Очевидно, не в названии дело. Мы судим писателя по конечным результатам его совокупных усилий, а не по именованию того жанра, в котором, согласно его убеждению, могла бы наиболее полно воплотиться его собственная писательская личность.
«Неподдающаяся точка»
Дочь петербургского архитектора Елена Андреевна Штакеншнейдер рассказывает в своём дневнике о жалобах Анны Григорьевны Достоевской на собственного мужа: «Придёт с улицы молодой человек, назовётся бедным студентом, – ему три рубля. Другой является: был сослан, теперь возвращён Лорис-Меликовым, но жить нечем, надо двенадцать рублей, – двенадцать рублей даются… Вы не поверите, на железной дороге, например, он, как войдет в вокзал, так, кажется, до самого конца путешествия всё держит в руках раскрытое портмоне, так его и не прячет, и всё смотрит, кому бы из него дать что-нибудь… А случись что-нибудь, куда денемся? Чем мы будем жить? Ведь мы нищие!» [1128]
Анну Григорьевну можно понять. Наверное, её сокрушения сделались бы ещё горше, если бы она узнала, что её супруг (как это явствует из недавно опубликованных документов) втайне от неё посылал деньги своему нуждавшемуся приятелю (Оресту Миллеру), а то и вовсе незнакомым людям [1129].
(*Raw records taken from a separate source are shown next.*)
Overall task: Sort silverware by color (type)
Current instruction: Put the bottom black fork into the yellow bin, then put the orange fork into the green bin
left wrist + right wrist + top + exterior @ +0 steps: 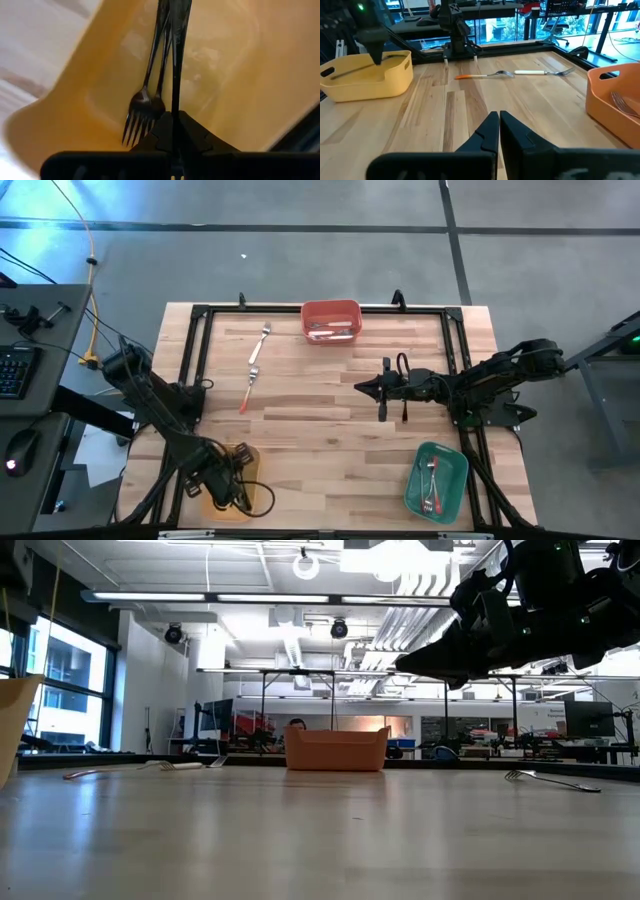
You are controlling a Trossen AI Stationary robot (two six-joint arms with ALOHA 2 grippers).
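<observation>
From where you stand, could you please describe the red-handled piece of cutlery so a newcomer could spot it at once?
Start at the red bin on the table's far edge, then look left to the two loose pieces on the bare wood. The white-handled fork lies nearer the bin; just below it lies the red-handled piece, the only loose one with a coloured handle.

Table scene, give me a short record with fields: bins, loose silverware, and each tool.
yellow bin: black-handled pieces inside
red bin: holds silverware
green bin: holds silverware
loose on table: white fork, red piece
left tool: shut, in the yellow bin
right tool: shut, above mid-table, holding nothing
</observation>
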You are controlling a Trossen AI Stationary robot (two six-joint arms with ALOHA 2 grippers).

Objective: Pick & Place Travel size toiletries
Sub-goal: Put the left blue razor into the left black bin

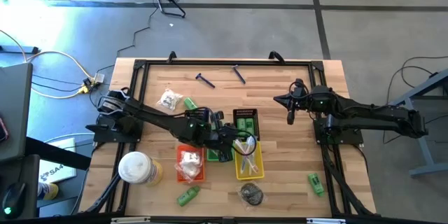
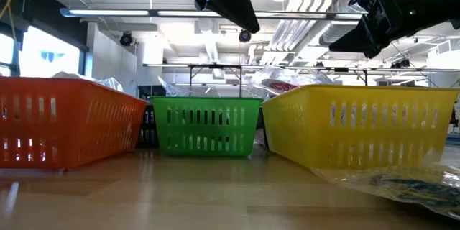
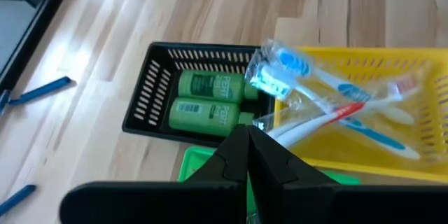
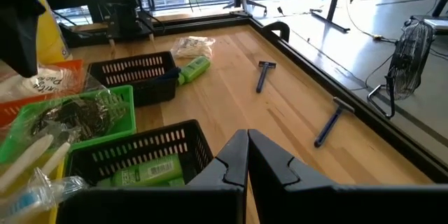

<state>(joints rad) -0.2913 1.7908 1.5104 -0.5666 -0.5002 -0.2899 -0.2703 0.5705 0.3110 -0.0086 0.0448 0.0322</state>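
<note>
From above, the left gripper (image 1: 236, 140) hangs over the yellow basket (image 1: 249, 166), fingers together and empty; the right gripper (image 1: 290, 115) waits closed, well apart. Left wrist view: wrapped toothbrushes (image 3: 336, 105) lie just ahead, long axis slanting across the basket.

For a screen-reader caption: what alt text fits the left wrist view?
The shut left gripper hovers over a yellow basket of wrapped toothbrushes, beside a black basket holding two green bottles on the wooden table.
</note>
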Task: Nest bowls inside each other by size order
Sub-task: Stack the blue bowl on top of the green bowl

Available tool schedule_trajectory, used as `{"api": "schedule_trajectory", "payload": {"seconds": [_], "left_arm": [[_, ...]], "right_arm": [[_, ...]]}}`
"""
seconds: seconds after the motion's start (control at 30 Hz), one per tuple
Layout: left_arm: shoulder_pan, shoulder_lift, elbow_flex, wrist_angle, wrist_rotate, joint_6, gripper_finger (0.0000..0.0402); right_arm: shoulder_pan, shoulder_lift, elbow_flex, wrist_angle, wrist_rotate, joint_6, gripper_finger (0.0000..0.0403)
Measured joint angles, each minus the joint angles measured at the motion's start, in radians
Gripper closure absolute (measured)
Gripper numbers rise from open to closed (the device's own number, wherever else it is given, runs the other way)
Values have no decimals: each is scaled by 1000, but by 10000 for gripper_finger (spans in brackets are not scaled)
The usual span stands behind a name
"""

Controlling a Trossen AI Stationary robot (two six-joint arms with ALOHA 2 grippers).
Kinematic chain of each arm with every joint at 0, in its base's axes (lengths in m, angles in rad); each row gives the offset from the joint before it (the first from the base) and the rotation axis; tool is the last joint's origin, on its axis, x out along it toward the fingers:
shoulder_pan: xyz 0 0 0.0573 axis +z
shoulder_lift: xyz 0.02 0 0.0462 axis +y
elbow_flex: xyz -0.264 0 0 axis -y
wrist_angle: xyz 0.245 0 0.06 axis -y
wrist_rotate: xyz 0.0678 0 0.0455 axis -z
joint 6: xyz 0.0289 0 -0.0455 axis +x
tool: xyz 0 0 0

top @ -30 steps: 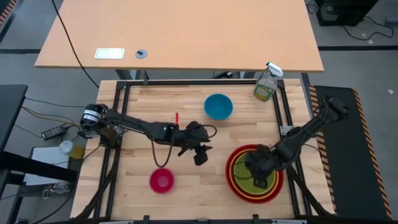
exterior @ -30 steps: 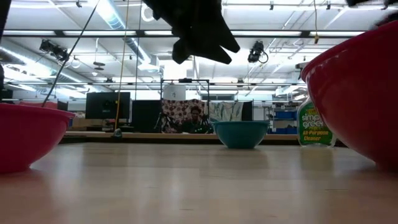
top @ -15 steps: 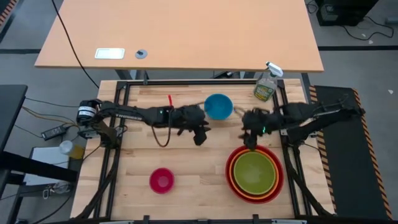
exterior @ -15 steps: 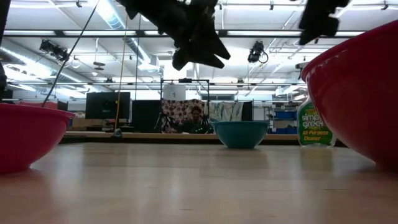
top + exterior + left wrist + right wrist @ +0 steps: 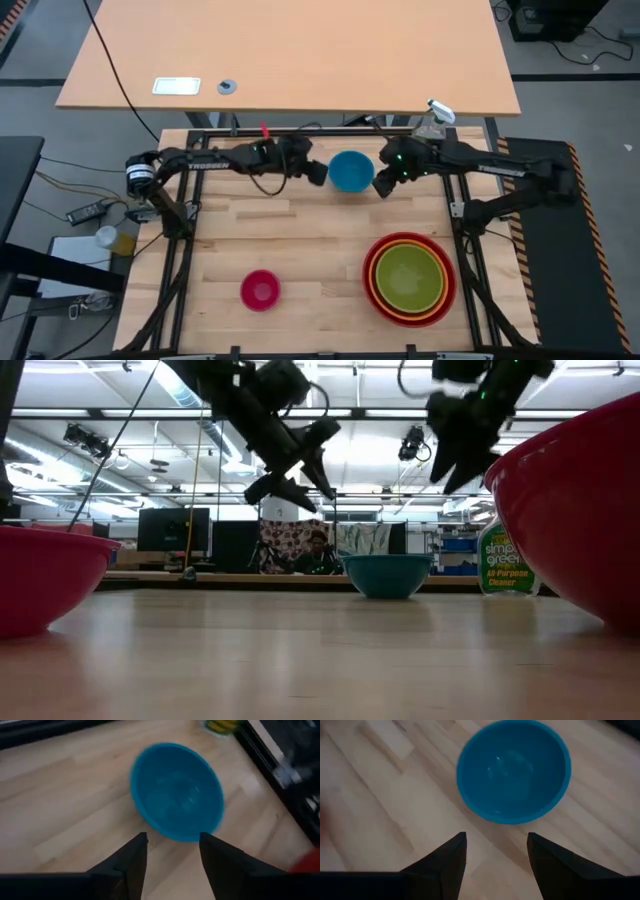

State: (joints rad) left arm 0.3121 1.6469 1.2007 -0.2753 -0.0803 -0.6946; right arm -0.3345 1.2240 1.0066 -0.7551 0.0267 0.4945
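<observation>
The blue bowl (image 5: 351, 171) stands on its base at the table's far middle; it also shows in the left wrist view (image 5: 177, 790), the right wrist view (image 5: 514, 770) and the low view (image 5: 388, 575). My left gripper (image 5: 316, 173) hovers open just left of it, above the table. My right gripper (image 5: 381, 183) hovers open just right of it. Both are empty. The green bowl (image 5: 410, 276) sits inside the orange bowl (image 5: 377, 292), which sits inside the red bowl (image 5: 367, 258), at the near right. The pink bowl (image 5: 260, 290) stands alone at the near left.
A clear spray bottle with a green label (image 5: 428, 138) stands at the far right corner, close behind my right arm. Bare wood (image 5: 300, 240) lies between the blue bowl and the nested stack. A larger table (image 5: 290, 60) lies beyond the far edge.
My right gripper has risen from the nested stack and gone toward the far edge, to the blue bowl's right side. My left gripper has gone from the table's middle toward the far edge, to the bowl's left side. The bowls have stayed in place.
</observation>
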Motion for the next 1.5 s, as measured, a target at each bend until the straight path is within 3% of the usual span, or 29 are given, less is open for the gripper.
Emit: {"api": "schedule_trajectory", "payload": {"seconds": [0.2,0.4,0.73,1.0,1.17,1.5], "left_arm": [[44,56,0,26,55,-35,197],[37,74,1,45,26,-20,196],[36,78,1,42,15,-28,195],[38,197,0,178,93,-58,195],[33,224,-1,208,90,-38,195],[21,221,0,279,93,-21,195]], "right_arm": [[-125,1,-148,141,-24,7,188],[-218,76,-236,297,-47,36,188],[-238,285,-196,390,-71,71,188],[-234,329,-191,428,-54,98,191],[-233,320,-190,440,-39,89,219],[-229,321,-190,439,-23,70,323]]}}
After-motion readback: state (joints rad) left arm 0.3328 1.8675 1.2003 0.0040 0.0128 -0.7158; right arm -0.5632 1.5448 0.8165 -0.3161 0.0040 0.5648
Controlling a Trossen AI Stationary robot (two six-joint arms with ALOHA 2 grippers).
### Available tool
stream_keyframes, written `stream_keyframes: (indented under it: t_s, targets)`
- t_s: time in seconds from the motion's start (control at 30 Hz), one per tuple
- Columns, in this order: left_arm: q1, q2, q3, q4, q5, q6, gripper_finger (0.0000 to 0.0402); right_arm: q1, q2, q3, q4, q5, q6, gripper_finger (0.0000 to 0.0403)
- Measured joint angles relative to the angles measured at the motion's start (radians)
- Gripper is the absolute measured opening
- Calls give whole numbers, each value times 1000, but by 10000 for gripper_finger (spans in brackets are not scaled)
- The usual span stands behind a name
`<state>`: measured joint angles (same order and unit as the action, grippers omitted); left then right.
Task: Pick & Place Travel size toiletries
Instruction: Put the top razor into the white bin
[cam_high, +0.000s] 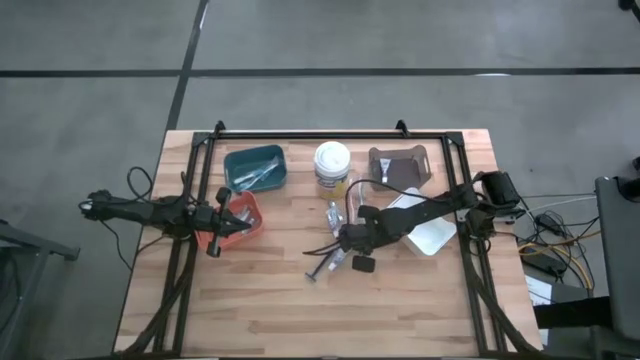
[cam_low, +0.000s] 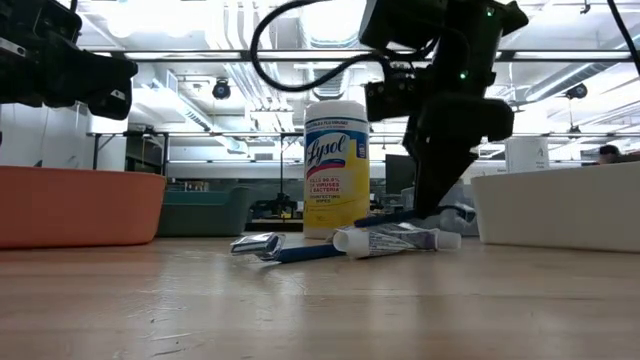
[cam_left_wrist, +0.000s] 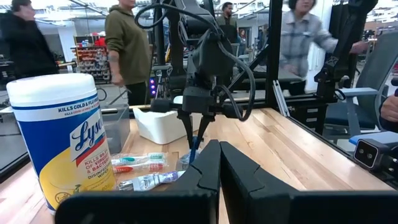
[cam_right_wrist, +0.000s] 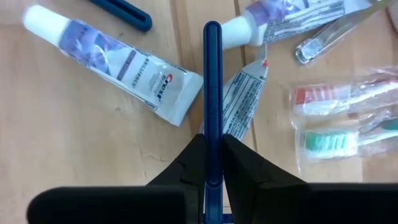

Достоевский был добр. «Кто его знает, он ведь очень добрый, истинно добрый, несмотря на всё своё ехидство…» [1130]Это, казалось бы, вполне постороннее для него как художника обстоятельство («жестокий талант»!) имеет глубочайшую связь с чем-то самым неизменным в нём – изначальным, сущностным, субстанциональным.
В языке слова добро, доброе, совпадая по смыслу с понятиями щедрости, отзывчивости, избыточности, обозначают одновременно здоровье, крепость, надёжность, истинность, т. е. в конечном итоге – благо.
Правда, как утверждает один современный поэт, «добро должно быть с кулаками».
Б. Бурсов, по его собственному признанию, движется в своём исследовании «как бы по эллипсу», то приближаясь к Достоевскому, то удаляясь от него, всё время меняя точку наблюдения. И действительно, такой метод помогает запечатлеть героя книги в том или ином ракурсе, добавить какую-то важную деталь к его «мозаичному» облику. Неудобство состоит лишь в том, что количество подобных углов зрения практически неисчерпаемо…
Впрочем, нельзя сказать, чтобы у Б. Бурсова не было собственного «фокуса», собственного исходного пункта. О своём взгляде он заявил в самом начале и – с достаточной определённостью: недаром слово «двойничество» было вынесено в название первой части журнального варианта его книги.
«Фокус» как бы принципиально избран двойным, двоящимся.
«Гений – это цельность первозданная или прошедшая через расколотость. Достоевский остался господином собственной раздвоенности, и поэтому он осуществился как гений» [1131], – так возражали Б. Бурсову его оппоненты. «Извините, но это абсурд, сапоги всмятку, – немедленно откликался Б. Бурсов. – Как может человек быть господином своей муки?!» [1132]
Спор этот, в котором обе стороны укоряли друг друга в обоюдной глухоте к Достоевскому, сам порой начинал напоминать диалог глухих…
О двойничестве автора «Записок из подполья» говорили ещё его современники. Говорили и позднейшие исследователи. Действительно, это качество как будто неотделимо от Достоевского. Оно находит подтверждение как в многочисленных самохарактеристиках писателя, так и в объективных данных его творчества.
Но о каком двойничестве идет речь?
«С чрезвычайной ясностью в нём обнаруживалось особенного рода раздвоение, – приводит Б. Бурсов слова Н. Страхова, – состоящее в том, что человек предаётся очень живо известным мыслям и чувствам, но сохраняет в душе неподдающуюся и неколеблющуюся точку, с которой смотрит на самого себя, на свои мысли и чувства… Следствием такого душевного строя бывает то, что человек сохраняет всегда возможность судить о том, что наполняет его душу, что различные чувства и настроения могут проходить в душе, не овладевая ею до конца, и что из этого глубокого душевного центра исходит энергия, оживляющая и преобразующая всю деятельность и всё содержание ума и творчества».
Что же это за «неподдающаяся и неколеблющаяся точка», этот «глубокий душевный центр», о котором Страхов говорит столь же значительно, сколь и глухо?
Вот как понимает это Б. Бурсов: «Идея Достоевского во всех случаях непременно двойственна, выбор поступка у него никогда не окончателен, он сохраняет за собой право поступить так или иначе и если всё же поступает так, то сразу и оправдывает и осуждает свой поступок».